Cultural centers, performing art centers, and museums are important hubs and assets, but our thinking about arts and culture can’t stop there. A culturally vibrant community that both deepens residents’ connection to the place and attracts new residents and investments relies on creative small businesses and nonprofits to advance the work of artists, artisans, and culture bearers—people who maintain cultural traditions and practices. It relies on access to affordable neighborhood spaces to provide formal and informal artistic and creative experiences for residents, as well as opportunities for them to help shape their environment in physical, social, and aesthetic ways. And it relies on consciously advancing the preservation of cultural assets, while at the same time promoting innovation.
Without considerations for such elements, we run the risk of squandering opportunities to not only advance revitalization in economic terms, but to create more interesting, meaningful places that stimulate a more engaged and equitable society. Aren’t those also critical aspects of revitalization?
Maria Rosario Jackson is senior advisor to the Kresge Foundation and a presidential appointee to the National Council on the Arts.

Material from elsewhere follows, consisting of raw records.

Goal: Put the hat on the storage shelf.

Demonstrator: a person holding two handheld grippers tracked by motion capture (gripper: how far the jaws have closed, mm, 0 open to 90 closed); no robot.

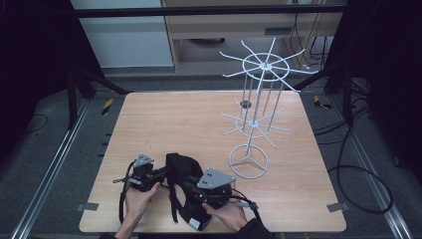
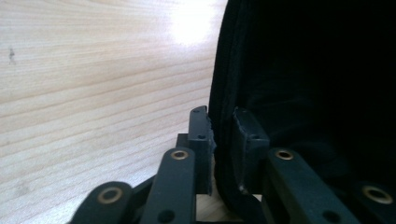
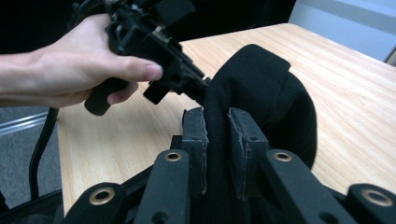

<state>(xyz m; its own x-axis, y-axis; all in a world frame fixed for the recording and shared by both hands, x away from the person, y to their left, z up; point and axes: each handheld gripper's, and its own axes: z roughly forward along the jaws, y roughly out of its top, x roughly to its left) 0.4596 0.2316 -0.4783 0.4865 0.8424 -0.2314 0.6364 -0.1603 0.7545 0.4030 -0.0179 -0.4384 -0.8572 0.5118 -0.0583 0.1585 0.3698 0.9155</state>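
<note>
the black hat sits pinched between the jaws of both the left gripper and the right gripper, each clamped on its brim edge, so lifting evenly should keep the fabric from slipping toward the wire rack beyond.

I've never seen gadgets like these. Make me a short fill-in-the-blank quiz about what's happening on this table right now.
1. Both the left gripper and the right gripper have their jaws closed on the same ____ cap.
2. The white wire rack stands on the ____ table.
3. In the high view, the rack is on the ____ half of the table.
4. On the rack's hooks hang ____ caps.

Missing words: black; wooden; right; no
</note>
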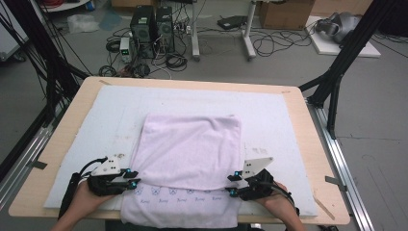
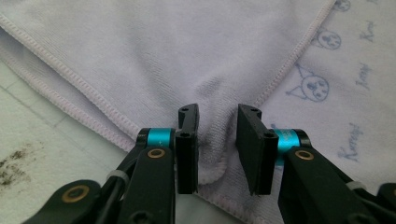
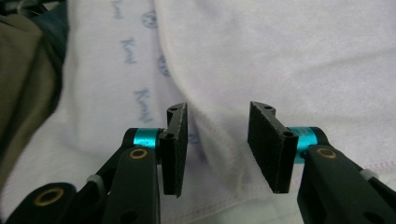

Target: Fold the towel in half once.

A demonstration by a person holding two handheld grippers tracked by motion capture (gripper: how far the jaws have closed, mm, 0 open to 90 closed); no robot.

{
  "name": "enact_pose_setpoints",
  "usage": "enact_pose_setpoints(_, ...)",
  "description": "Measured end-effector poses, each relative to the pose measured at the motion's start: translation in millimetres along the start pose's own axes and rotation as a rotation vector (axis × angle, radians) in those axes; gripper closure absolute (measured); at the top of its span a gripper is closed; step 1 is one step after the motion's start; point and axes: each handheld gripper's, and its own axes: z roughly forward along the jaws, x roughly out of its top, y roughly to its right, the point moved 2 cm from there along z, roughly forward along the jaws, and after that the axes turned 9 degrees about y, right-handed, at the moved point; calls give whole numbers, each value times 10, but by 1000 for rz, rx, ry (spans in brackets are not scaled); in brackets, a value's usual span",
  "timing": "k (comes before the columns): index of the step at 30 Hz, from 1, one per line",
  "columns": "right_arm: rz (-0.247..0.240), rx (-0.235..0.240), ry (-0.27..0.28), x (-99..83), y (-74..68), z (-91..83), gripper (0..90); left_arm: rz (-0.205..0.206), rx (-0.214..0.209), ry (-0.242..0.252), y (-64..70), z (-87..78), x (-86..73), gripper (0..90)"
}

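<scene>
Even soft light, slight blur, no glare

the towel (image 2: 336,93) bears small blue cat faces with a cursive word beside each, too blurred to read.

Both forearms come in low and angle inward. The left hand (image 1: 84,195) holds the left gripper (image 1: 131,178) pointing toward the right one, its jaws parted with a narrow gap. The right hand (image 1: 274,202) holds the right gripper (image 1: 233,185) pointing back toward it, its jaws parted wider.
</scene>
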Motion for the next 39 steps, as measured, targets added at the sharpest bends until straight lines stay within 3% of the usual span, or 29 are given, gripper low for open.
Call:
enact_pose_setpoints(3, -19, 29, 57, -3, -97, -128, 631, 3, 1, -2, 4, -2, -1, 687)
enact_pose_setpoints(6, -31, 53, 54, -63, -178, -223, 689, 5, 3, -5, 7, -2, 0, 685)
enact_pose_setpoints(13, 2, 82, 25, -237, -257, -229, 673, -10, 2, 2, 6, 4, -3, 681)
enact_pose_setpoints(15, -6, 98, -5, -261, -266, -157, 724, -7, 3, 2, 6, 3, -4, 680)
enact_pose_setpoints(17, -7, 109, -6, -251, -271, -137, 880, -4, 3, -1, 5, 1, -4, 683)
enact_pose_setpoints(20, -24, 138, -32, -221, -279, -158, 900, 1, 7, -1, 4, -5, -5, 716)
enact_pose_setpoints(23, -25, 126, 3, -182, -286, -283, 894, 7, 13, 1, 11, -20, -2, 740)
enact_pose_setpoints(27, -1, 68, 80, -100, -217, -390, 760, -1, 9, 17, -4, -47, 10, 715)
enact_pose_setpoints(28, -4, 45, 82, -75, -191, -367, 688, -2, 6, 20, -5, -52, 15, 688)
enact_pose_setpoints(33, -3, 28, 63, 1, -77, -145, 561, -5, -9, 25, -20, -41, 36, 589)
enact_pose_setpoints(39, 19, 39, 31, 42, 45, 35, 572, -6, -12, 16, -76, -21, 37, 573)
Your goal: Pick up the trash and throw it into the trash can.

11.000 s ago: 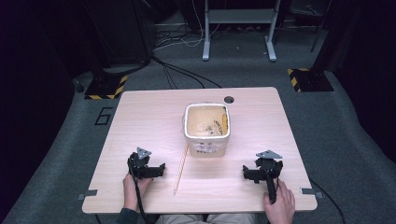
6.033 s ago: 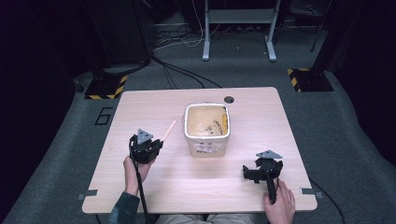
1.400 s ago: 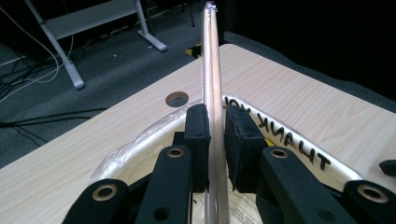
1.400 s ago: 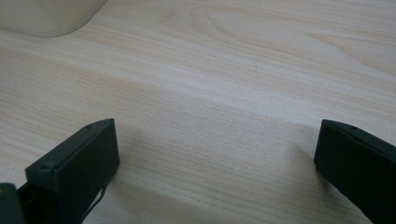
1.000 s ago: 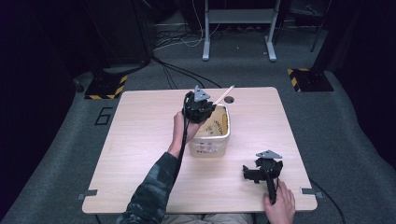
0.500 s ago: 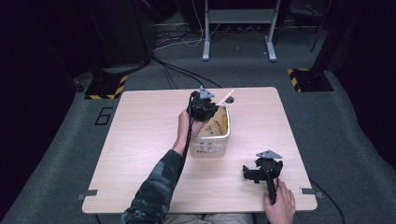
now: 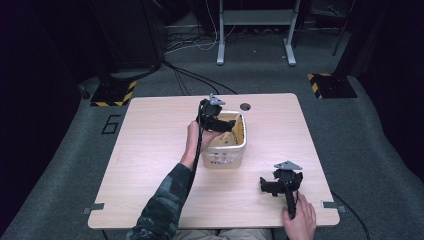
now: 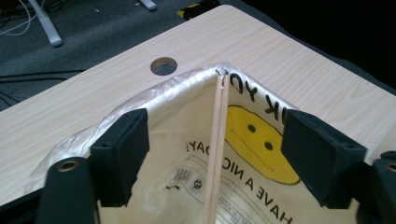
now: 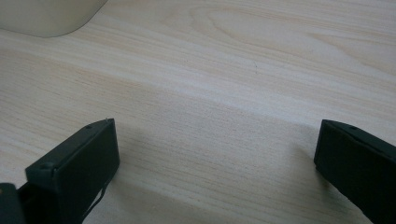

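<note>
We see the bin [image 7: 226, 146] at frame centre on the table [image 7: 150, 150], left gripper [image 7: 220, 122] over its upper-left rim, stick [image 8: 215, 149] inside it, right gripper [image 7: 280, 182] lower right.

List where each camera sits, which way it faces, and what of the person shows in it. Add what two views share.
High view: above the person's side, looking forward and down on the table; forearms, hands and both grippers show.
Left gripper view: rides the left gripper, looking into the bin at a stick; open jaws.
Right gripper view: rides the right gripper, facing bare tabletop; open jaws.
Shared: high and left gripper views show the bin and table hole.
</note>
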Tool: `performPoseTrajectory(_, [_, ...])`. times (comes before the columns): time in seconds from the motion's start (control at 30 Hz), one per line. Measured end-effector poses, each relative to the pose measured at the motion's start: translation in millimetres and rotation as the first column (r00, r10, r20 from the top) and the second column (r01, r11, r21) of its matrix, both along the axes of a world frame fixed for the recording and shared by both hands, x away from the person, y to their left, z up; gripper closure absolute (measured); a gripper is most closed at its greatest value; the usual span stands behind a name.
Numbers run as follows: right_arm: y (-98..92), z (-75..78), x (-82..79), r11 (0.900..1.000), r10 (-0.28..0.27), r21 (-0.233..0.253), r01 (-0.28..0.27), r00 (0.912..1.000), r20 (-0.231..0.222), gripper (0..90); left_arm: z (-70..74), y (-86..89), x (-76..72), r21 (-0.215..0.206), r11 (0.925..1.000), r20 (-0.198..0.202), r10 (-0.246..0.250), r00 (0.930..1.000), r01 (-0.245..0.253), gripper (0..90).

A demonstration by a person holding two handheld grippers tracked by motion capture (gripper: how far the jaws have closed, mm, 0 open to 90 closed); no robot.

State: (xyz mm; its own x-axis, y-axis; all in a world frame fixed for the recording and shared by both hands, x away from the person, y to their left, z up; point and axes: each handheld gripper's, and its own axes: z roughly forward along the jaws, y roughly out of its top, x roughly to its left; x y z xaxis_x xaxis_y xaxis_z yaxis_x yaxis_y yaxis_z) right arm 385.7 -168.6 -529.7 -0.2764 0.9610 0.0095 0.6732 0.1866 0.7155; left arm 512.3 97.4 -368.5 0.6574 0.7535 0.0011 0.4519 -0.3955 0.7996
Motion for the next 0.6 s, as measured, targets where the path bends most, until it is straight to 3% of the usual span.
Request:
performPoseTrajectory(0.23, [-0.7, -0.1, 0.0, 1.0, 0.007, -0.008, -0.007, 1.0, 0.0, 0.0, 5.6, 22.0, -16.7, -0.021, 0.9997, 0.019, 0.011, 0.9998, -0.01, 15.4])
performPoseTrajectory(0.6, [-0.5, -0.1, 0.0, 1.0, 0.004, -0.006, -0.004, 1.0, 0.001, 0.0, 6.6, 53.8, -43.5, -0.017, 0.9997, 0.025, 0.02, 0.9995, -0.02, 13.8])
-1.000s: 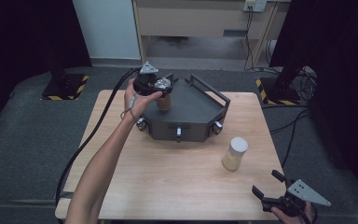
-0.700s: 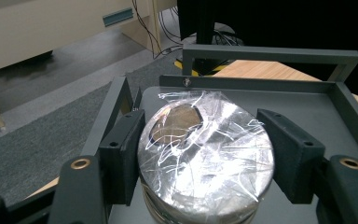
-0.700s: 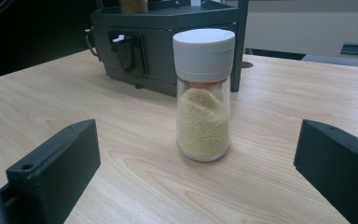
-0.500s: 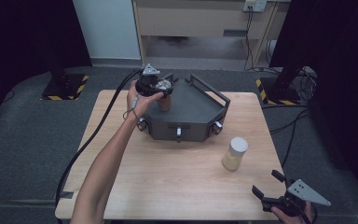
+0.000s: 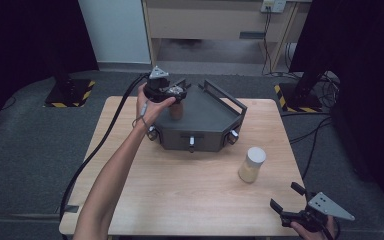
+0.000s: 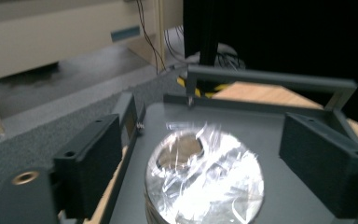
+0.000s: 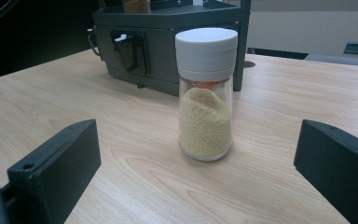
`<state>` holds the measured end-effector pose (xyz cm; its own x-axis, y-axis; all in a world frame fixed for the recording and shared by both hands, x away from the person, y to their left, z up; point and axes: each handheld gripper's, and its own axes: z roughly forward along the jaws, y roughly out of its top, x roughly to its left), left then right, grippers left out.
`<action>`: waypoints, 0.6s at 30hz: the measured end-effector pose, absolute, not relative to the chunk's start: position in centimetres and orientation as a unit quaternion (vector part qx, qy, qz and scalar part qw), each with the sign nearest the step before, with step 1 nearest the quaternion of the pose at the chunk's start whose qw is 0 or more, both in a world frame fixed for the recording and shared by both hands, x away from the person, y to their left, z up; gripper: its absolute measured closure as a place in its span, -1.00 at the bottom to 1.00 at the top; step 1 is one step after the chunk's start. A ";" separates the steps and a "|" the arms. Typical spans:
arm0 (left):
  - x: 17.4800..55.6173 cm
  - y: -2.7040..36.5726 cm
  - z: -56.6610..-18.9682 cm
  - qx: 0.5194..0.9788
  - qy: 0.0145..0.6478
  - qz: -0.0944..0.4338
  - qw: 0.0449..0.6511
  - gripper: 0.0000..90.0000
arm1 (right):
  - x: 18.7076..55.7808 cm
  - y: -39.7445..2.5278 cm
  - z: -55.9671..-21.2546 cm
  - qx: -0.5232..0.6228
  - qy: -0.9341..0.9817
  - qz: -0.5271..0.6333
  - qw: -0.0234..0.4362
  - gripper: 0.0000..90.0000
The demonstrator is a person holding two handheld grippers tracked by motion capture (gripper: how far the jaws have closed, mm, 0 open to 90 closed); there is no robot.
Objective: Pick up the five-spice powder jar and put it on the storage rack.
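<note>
The left tool [image 5: 172,93], jaws open, hovers over a foil-topped jar [image 6: 204,175] on the dark scale [image 5: 205,120], ready to grip. At four o'clock, the right tool [image 5: 292,207] waits open, facing a spice jar [image 7: 206,91].

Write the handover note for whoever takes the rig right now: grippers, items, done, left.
Left gripper: open, jaws either side of the foil-topped jar, not touching it as far as the left gripper view shows.
Right gripper: open, holds nothing, at the near right table corner, facing the white-capped jar.
Foil-topped jar: upright on the dark tray, at its left side.
White-capped jar: upright on the table, right of and nearer than the tray, with yellowish granules in it.
Done: one jar is on the tray.
Left, likely: move the left gripper clear, then see to the white-capped jar with the right.
</note>
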<state>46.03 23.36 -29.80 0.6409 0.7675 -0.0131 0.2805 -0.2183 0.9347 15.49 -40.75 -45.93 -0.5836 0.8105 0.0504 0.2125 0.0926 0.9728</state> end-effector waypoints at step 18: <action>42.7 26.9 -25.7 0.741 0.282 0.227 0.566 -0.87 | 15.6 -40.7 -45.9 0.366 0.692 0.563 0.265 -0.97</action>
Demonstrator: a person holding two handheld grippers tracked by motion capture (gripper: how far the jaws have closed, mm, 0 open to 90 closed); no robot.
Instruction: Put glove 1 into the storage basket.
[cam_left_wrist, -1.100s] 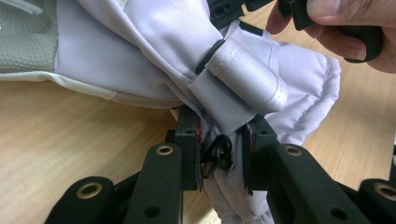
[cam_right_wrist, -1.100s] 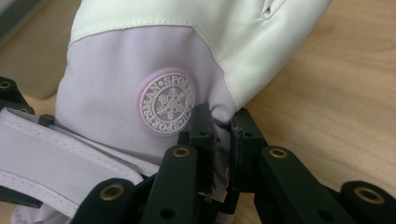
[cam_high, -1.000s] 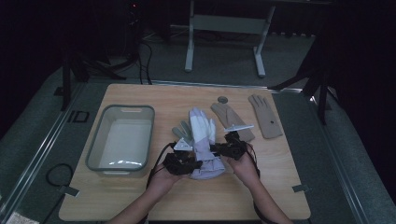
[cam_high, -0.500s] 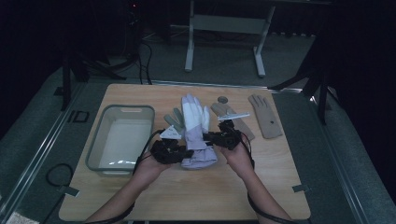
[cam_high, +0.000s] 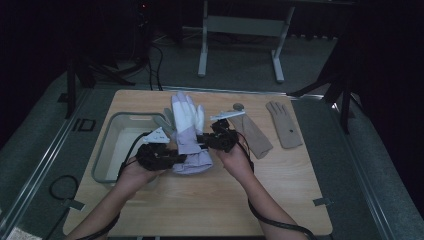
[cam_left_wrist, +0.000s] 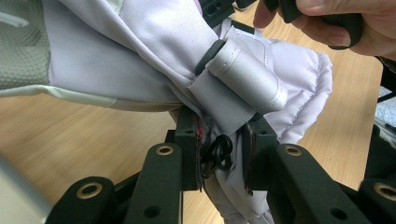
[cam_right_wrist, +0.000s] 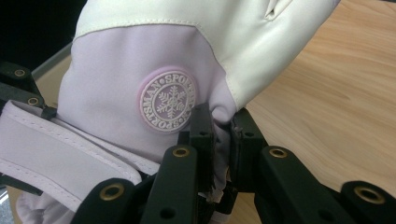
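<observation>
I've got the pale lilac ski glove (cam_high: 187, 135) pinched from both sides at the centre of the high view, lifted a little off the counter (cam_high: 280, 180), its white fingertips pointing to the top of the frame. The left gripper (cam_high: 172, 159) has its fingers (cam_left_wrist: 189, 140) closed narrow on the cuff fabric, right by a small black ring and under the silvery strap tab. The right gripper (cam_high: 202, 141) has its fingers (cam_right_wrist: 203, 130) nipped on a fold of the glove's back, just beside the round snowflake badge.

My read: this glove is light, padded and floppy, with a smooth shell that could slide out of a shallow pinch. It will sag wherever it isn't held, so the stitched cuff edge and the strap are the safest places to take hold.

Counting now: 1 lilac glove in my grip, a grey glove (cam_high: 165, 122) peeking out behind it, 2 tan gloves (cam_high: 252, 135) lying flat toward the upper right, well apart from my hands, and 1 clear tub (cam_high: 107, 145) at the left, just beside my left hand.
</observation>
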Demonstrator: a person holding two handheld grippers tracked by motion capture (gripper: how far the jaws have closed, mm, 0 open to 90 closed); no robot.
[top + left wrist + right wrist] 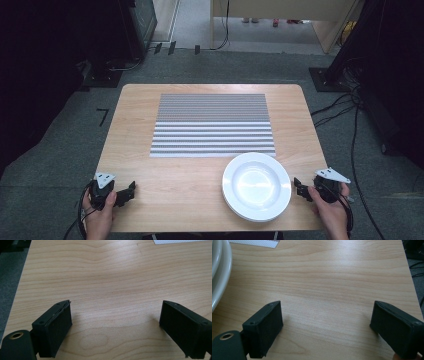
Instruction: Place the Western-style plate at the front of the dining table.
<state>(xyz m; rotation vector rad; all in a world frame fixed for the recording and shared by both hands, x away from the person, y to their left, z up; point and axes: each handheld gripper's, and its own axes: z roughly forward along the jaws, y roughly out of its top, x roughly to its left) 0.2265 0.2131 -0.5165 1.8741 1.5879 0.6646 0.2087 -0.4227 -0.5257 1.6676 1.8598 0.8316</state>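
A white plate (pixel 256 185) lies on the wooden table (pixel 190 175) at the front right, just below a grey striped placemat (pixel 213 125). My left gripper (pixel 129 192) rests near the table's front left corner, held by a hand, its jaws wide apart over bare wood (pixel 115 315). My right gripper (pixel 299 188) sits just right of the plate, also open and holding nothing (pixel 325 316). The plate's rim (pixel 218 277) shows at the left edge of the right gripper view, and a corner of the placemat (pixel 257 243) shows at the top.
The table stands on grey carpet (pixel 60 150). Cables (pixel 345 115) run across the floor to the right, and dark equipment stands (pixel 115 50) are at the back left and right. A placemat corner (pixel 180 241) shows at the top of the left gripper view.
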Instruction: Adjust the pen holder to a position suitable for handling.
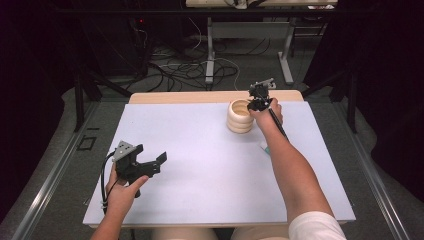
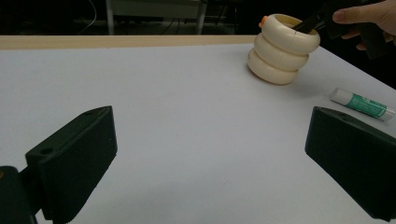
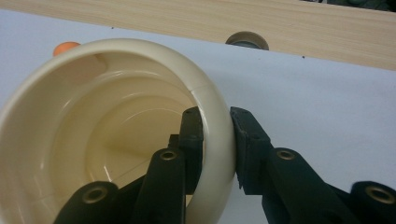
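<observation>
Seen from the high view, a cream ribbed pen holder is stood upright near the far edge of the white table mat, and its right rim is met from above by the right gripper; the left gripper is held low over the near left of the mat, well apart from the holder. In the left gripper view, the two black jaws are spread wide with nothing between them, the pen holder is seen far off, and a glue stick is laid on the mat near it. In the right gripper view, the holder's wall is pinched between the jaws, one inside the rim and one outside. The step in hand is judged to be the grasp on the holder. A steady lift or slide is called for next, with the pinch kept firm so the holder is not tipped.
</observation>
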Demonstrator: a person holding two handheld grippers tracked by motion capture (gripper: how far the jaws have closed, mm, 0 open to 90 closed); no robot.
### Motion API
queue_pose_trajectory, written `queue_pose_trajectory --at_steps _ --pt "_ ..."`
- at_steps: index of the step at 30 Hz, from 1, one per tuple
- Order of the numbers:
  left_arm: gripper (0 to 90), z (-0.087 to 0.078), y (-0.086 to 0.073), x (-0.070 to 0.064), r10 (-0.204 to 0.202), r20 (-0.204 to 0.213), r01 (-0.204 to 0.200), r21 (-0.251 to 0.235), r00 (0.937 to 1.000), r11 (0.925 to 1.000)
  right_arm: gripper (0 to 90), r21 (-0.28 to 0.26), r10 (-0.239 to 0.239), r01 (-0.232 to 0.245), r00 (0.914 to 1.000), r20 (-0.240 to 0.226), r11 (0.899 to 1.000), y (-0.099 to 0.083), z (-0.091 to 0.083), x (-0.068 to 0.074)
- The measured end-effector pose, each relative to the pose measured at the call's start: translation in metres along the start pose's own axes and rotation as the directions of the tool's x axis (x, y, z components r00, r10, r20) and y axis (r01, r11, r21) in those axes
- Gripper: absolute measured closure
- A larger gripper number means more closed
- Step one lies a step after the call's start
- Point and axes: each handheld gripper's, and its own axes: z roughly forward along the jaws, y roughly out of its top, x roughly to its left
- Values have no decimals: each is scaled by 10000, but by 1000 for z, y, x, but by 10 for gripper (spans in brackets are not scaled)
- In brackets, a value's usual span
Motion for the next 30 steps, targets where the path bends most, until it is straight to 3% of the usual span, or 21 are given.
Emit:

She has been an adjunct faculty member at Claremont Graduate University and the University of Southern California.
The social and economic downturn of 2008 hit Modesto, California, hard and resulted in empty storefronts, unkempt structures thirsting for a coat of paint, unfunded (or underfunded) social welfare programs, and fewer municipal services. For years, the city’s unemployment rate has been high (it’s currently 7.6 percent), which has meant fewer people shopping or dining downtown, more small businesses closing, an increase in vagrancy, and higher numbers of folks living on the streets—especially folks struggling with mental health challenges.
The nonprofit Peer Recovery Art Project was created in 2007 to revitalize downtown areas and implement a new strategy for creating a more inclusive and healthy community. We believe that art can help to restore our economically distressed city, and brought together some of Modesto’s most disenfranchised (and often stigmatized) residents to do the work. The organization started by hosting a few art exhibitions and music shows downtown. Today, Peer Recovery Art Project has headquarters in a 6,000-square-foot community arts center and runs multiple arts outreach programs for people with mental health challenges.
Our arts center was once a deteriorated building, but now features neon signs, fresh paint, and a mural based on George Lucas’ 1973 film American Graffiti, which was filmed in Modesto. We formed Classic Community Murals with Wells Fargo Bank and ModestoView to create 15 murals so far—11 of which have the American Graffiti theme. Another effort, Murals in Motown, creates artistic renderings of hometown heroes and Central Valley life. We’ve even had folks come to Modesto looking to take a tour of the mural route.
Every community member is responsible for helping make the community healthy. By acting as if we are the ones that can make the change happen, we can make it happen.
John Black is the CEO of Peer Recovery Art Project Incorporated in Modesto, California.